Hija, ven, por favor, ven acá.

Me acerco, aún insegura de su sinceridad. Al llegar al borde de la cama, me toma entre los brazos y me abraza, me envuelve con su cuerpo, me mancha con su crema, me moja con sus lágrimas. Me sujeta con fuerza y rompe en sollozos, se descontrola, se vuelve frágil y tiembla como una niña asustada. Vacilo unos instantes, pero finalmente me entrego y le devuelvo el abrazo, lo hago sin reparo, refugiándome en la calidez de su cuerpo.

Perdóname, hija, por favor, perdóname.

No estoy segura de la honestidad de mi respuesta, pero le digo que sí, que no se angustie más, que a partir de ahora podemos comenzar desde cero, reconstruir lo que se había perdido hace tantos años. Ella se calma, me peina el cabello con los dedos, se ve agotada, se le cierran los ojos. Mientras descansa, le limpió la crema del rostro y le doy un beso en la frente. Me pide que le deje la tele encendida, que solo así puede quedarse dormida.
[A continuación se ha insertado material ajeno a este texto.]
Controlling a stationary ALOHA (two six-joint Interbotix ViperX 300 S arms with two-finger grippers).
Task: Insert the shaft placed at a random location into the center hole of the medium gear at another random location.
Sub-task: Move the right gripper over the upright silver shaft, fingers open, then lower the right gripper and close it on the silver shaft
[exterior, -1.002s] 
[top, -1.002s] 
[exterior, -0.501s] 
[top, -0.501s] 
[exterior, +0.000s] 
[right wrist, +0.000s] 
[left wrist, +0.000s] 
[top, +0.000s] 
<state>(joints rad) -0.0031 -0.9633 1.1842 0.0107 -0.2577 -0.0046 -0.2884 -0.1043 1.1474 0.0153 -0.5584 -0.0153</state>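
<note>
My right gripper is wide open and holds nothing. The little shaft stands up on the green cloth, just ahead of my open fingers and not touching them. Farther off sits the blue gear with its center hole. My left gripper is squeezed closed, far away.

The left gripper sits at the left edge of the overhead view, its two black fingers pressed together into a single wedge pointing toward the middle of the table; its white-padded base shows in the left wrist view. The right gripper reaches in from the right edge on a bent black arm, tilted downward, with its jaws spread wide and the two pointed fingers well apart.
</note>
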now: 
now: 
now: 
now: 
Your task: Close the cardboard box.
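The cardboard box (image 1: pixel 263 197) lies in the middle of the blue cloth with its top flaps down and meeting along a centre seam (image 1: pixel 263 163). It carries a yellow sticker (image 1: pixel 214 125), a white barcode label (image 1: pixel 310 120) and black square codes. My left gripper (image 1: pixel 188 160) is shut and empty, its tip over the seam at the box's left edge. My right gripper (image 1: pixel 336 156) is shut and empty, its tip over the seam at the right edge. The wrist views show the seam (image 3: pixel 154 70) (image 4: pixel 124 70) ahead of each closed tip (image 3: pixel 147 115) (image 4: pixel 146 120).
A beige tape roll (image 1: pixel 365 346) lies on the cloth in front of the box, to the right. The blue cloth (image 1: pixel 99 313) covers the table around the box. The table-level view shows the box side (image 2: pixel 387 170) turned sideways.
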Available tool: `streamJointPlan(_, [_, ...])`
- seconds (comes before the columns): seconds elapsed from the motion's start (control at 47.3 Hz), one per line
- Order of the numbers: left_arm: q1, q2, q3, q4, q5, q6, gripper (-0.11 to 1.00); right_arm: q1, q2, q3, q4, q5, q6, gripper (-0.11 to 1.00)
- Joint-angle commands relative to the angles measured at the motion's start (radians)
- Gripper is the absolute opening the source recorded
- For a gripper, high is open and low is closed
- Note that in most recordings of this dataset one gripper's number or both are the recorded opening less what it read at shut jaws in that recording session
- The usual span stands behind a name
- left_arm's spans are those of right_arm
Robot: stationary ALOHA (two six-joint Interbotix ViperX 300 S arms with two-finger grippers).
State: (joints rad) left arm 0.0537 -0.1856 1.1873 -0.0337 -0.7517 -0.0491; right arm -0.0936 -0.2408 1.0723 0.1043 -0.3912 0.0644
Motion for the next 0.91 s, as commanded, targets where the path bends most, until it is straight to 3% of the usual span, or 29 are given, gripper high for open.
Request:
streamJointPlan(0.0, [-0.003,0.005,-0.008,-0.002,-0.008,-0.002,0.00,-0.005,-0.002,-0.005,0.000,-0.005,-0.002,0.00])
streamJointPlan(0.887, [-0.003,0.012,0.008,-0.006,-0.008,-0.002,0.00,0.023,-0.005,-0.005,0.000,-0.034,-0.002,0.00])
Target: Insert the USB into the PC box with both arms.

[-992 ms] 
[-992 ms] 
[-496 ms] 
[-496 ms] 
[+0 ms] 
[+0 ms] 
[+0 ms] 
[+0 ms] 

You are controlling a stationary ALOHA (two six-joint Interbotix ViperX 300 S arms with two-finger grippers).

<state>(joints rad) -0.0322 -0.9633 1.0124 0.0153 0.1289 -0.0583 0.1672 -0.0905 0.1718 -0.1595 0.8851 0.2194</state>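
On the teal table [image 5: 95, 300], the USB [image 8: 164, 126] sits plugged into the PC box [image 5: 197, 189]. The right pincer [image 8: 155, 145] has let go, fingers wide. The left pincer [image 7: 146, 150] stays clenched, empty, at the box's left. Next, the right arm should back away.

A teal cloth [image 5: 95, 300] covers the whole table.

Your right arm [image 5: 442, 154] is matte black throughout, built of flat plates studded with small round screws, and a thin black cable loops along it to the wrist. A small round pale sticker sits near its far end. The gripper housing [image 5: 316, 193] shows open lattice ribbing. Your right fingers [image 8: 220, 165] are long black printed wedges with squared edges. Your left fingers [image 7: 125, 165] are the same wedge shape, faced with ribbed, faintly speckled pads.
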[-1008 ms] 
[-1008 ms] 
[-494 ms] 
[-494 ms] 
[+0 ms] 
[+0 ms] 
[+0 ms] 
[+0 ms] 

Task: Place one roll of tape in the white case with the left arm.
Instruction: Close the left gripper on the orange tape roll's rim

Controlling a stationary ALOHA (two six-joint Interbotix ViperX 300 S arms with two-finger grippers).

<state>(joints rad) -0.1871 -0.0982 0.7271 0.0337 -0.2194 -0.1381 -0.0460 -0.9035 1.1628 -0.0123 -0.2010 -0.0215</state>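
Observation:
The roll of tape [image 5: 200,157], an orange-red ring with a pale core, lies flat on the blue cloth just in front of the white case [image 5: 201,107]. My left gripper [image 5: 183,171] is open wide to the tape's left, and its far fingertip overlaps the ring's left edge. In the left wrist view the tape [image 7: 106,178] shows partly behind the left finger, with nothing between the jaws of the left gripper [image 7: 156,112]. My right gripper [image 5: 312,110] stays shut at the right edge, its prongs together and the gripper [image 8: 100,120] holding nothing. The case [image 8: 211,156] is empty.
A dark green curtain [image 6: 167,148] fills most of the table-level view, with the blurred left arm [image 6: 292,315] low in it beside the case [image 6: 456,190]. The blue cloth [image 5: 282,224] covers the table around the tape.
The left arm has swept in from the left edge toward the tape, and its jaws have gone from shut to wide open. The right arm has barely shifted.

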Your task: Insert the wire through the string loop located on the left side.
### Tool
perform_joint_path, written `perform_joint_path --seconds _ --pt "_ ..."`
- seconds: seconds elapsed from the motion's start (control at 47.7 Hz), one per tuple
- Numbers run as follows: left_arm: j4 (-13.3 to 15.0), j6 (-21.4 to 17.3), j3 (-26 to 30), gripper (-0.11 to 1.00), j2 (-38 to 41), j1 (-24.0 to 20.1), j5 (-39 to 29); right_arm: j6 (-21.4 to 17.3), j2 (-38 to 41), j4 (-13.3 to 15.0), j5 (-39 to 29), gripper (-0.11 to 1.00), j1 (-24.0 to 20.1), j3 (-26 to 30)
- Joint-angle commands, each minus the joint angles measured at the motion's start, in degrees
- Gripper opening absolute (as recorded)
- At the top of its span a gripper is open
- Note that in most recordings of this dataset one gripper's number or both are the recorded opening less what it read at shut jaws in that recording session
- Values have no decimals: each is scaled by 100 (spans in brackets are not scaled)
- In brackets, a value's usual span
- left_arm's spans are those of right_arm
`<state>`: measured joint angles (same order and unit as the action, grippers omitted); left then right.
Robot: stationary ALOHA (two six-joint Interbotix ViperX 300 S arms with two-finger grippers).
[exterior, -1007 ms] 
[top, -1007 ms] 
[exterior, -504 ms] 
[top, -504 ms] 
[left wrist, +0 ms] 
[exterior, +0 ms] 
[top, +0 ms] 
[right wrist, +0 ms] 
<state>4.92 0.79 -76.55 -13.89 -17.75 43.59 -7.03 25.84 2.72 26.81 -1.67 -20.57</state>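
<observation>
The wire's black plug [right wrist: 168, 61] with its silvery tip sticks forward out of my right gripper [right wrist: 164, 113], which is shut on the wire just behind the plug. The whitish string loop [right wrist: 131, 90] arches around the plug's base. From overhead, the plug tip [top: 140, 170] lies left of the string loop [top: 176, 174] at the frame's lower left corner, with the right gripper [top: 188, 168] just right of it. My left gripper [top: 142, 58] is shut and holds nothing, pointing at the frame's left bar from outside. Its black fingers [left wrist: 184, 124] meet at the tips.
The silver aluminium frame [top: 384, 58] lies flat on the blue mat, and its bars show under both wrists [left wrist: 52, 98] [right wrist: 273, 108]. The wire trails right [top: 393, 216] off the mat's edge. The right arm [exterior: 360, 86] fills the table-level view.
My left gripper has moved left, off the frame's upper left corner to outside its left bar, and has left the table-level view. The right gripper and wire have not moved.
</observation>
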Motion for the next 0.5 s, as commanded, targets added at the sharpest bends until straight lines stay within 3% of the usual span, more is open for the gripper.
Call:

Al regresar a mi pieza, veo la cama y me comienzan a pesar los párpados. Me acuesto, apoyo el mentón contra las rodillas y apago la lámpara. Justo cuando estoy por entregarme al sueño, un ruidito entra por la ventana. Es un rasqueteo débil.

¡Chuck!

Salto de la cama y me asomo. Está oscuro, pero justo debajo de mí veo el reflejo de sus ojos diminutos. Una de sus garritas se esfuerza por rascar el exterior de ladrillo. Me inclino por la ventana y acerco la mano para rescatarlo del suelo, pero al hacer contacto, descubro que algo está mal. Muy mal.